2. A smart handwashing device of claim 1 wherein the sensors situated on at least two opposing walls of the cavity.

3. A smart handwashing device of claim 1 wherein the nozzles are situated on at least two opposing walls within the cavity.

4. A smart handwashing device of claim 1 wherein the location of the hands within the cavity is determined by triangulation measurement of optical or lidar sensors, with these sensors relaying the sensed data to the CPU.

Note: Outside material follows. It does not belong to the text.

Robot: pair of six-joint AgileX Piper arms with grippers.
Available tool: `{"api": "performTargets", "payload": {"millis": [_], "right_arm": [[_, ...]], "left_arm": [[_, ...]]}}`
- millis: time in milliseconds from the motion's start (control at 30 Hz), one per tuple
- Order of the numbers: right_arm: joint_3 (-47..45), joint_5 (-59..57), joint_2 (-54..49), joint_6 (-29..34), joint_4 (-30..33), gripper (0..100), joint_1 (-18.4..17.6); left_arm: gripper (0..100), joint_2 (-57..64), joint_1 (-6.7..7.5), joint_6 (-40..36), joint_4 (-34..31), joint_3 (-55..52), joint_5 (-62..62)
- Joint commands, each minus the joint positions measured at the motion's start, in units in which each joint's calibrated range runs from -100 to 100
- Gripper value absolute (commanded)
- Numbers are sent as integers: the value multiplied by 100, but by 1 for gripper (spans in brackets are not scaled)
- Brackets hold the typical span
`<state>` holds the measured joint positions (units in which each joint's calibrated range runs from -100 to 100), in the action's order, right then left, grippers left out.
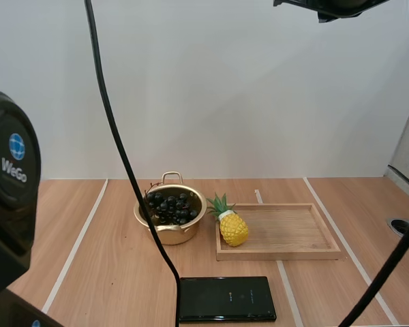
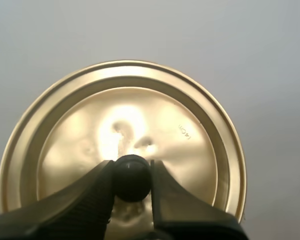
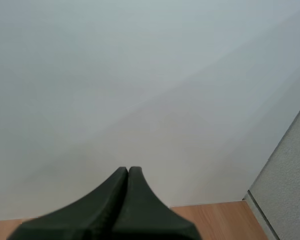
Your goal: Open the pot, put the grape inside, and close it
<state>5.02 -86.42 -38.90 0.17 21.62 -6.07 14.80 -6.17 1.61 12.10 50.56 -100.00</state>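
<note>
I judge the closing step to be in hand: the round, shiny gold metal pot (image 1: 170, 235) stands open on the pale wooden table (image 1: 95, 272), and the bunch of dark purple-black grapes (image 1: 169, 206) already lies inside it, filling the bowl up to about the rim. My left gripper (image 2: 132, 170) is pinching the small black ball knob (image 2: 132, 178) of the round gold metal lid (image 2: 155, 115), one finger on each side of it. In my left wrist view the lid's face hangs square before me with only plain pale wall behind, so I take it to be held up, well clear of the pot. My right gripper (image 3: 128, 172) is pressed together on nothing, its fingers lying as one dark wedge aimed at the wall above the table's far edge. The next move, as I read it, calls for carrying the lid over the pot, centring it over the rim, levelling it, and lowering it until it seats all round before I let go of the knob; a grape standing proud of the rim could keep it from sitting flat. Just beside the pot, the shallow rectangular wooden tray (image 1: 286, 228) holds a yellow toy pineapple with a green crown (image 1: 233, 228) at its near-left end, and the rest of the tray is bare. A flat black rectangular slab (image 1: 226, 298) lies on the table nearer to me.
</note>
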Motion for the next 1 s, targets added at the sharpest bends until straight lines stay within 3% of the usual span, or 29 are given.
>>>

5. A smart handwashing device of claim 1 wherein the dispenser delivers an automated sequence of water release, and separately of soap (or water and soap) release, with the soap and water's targeted application further characterised by the lack of need for specific hand placement/location within the cavity to receive any of the separately dispensed fluids, and with the nozzles targeted application of spray being directed to both sides of both hands simultaneously.

6. A smart handwashing device of claim 1 wherein the sides of the cavity are at least partially open sides.

7. A smart handwashing device of claim 1 wherein the dispenser is capable of delivering more than one wash process, the processors capable of storing use data, and to modify the wash process on the basis of stored use data.

8. A smart handwashing device of claim 1 wherein there is included a gesture detection system capable of analysing hand movements and assigning an instruction from the hand movements,

a washing control system which accepts the assigned instructions from the gesture control system, and initiates or controls the initiation, duration and cessation of operation of water and/or soap dispensation on the basis of the assigned instructions

and the dispenser is capable of delivering more than one wash process to both sides of the hands simultaneously, the particular wash process being determined by gestures of the user.

9. A smart handwashing device of claim 1 wherein there is included a gesture database.

10. A smart handwashing device of claim 1 wherein there is included at least one camera located above the cavity.

11. A smart handwashing device of claim 1 wherein the nozzles comprise parallel thin, elongated slots, for distributing water and soap where pressurised water is released as a water blade for shearing off debris and rinsing.

12. A smart handwashing device of claim 11 wherein the slots' targeted application of spray is directed to both sides of both hands simultaneously.

13. A smart handwashing device of claim 1 wherein the sensors include a microphone and/or camera capable of determining a user's mouth movements, and the CPU can parse and distinguish a user's voice commands to determine, alter or modify a particular wash process in response to a user's spoken words.

14. A smart handwashing device of claim 13 wherein the CPU can match the user's voice tone/level to identify that same user that initiated sequence is commanding the device when further communication is made.

15. A smart handwashing device of claim 13 or 14 wherein a microphone relays a user's spoken communication to a CPU, which can parse the words spoken, and on the basis of the words spoken by the user determine whether a specific wash process should be activated, even when a user has not specifically stated the wash process they need, and initiate the determined wash process accordingly.